WORK INSTRUCTION
Search the listing below for the word "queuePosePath", and copy every line in which it turns up.

(AVAILABLE RECORDS begins)

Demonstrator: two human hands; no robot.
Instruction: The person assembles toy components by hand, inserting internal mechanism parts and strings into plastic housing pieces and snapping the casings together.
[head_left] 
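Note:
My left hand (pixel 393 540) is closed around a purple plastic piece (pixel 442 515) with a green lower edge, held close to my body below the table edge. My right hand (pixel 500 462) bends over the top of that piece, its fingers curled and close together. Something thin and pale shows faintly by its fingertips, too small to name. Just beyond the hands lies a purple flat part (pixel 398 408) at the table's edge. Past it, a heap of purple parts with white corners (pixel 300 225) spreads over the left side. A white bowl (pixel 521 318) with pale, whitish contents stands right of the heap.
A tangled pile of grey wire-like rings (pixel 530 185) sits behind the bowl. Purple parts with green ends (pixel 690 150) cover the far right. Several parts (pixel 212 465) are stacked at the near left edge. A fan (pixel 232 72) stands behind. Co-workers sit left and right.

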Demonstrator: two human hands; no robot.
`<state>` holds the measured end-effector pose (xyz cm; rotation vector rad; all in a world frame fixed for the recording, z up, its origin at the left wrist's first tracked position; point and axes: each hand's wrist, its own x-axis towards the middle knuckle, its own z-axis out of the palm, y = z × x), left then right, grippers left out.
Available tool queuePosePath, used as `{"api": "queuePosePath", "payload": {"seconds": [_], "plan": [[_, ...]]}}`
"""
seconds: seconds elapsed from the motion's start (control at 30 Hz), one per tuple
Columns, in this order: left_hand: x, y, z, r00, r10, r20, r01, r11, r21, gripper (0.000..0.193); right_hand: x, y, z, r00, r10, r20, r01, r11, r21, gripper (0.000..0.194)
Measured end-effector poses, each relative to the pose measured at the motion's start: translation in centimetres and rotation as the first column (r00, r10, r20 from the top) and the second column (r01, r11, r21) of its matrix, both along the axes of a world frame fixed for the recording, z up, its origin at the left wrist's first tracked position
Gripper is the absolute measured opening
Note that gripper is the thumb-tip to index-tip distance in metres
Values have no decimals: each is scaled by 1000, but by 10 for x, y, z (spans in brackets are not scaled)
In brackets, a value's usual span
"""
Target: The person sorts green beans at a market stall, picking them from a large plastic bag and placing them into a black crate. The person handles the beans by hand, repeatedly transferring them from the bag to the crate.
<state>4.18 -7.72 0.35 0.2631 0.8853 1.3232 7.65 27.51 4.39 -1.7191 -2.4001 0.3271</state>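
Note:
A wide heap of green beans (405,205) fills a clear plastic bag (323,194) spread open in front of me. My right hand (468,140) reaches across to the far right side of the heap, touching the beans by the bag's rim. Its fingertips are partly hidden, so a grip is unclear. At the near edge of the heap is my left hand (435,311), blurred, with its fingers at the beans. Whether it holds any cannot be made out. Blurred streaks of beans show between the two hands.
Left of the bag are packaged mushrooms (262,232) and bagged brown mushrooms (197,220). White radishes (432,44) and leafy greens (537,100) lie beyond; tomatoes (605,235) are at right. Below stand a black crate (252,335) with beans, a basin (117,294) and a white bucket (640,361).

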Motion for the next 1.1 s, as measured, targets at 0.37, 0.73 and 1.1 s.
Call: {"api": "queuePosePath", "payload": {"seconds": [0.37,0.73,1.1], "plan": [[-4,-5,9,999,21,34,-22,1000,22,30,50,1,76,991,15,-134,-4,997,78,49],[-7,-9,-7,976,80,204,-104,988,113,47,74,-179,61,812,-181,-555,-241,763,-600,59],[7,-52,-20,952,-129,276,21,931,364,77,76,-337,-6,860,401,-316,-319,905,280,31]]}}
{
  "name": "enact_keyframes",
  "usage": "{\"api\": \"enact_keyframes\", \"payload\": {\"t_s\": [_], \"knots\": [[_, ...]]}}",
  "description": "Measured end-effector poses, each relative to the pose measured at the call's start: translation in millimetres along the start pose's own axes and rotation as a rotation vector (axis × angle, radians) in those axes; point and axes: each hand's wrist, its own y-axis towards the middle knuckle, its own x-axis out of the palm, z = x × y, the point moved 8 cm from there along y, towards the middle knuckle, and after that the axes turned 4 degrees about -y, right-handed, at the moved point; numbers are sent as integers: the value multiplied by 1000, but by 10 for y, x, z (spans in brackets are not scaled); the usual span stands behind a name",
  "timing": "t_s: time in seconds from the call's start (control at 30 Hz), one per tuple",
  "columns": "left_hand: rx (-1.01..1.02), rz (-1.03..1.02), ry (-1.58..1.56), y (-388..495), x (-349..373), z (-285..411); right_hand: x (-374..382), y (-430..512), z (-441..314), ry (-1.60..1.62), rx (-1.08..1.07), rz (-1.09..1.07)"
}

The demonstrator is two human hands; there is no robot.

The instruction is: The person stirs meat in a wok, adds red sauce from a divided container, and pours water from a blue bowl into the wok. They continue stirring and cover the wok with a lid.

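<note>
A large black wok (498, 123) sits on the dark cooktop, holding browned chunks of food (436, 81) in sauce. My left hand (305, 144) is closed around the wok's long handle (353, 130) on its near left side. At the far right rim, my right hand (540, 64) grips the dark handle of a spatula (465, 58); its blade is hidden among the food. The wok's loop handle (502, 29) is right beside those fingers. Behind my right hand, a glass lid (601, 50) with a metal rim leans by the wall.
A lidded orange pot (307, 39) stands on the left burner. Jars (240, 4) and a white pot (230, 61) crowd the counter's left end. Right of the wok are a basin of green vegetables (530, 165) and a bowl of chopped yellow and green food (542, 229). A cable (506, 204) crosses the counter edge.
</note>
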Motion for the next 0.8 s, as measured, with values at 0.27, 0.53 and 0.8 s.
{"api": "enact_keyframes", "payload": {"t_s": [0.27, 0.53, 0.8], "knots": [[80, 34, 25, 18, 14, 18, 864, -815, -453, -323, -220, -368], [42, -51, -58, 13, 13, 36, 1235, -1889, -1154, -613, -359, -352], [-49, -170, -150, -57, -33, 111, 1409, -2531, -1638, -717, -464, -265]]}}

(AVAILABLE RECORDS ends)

EXPECTED OUTPUT
Available tool queuePosePath, used as `{"api": "queuePosePath", "payload": {"seconds": [_], "plan": [[_, ...]]}}`
Call: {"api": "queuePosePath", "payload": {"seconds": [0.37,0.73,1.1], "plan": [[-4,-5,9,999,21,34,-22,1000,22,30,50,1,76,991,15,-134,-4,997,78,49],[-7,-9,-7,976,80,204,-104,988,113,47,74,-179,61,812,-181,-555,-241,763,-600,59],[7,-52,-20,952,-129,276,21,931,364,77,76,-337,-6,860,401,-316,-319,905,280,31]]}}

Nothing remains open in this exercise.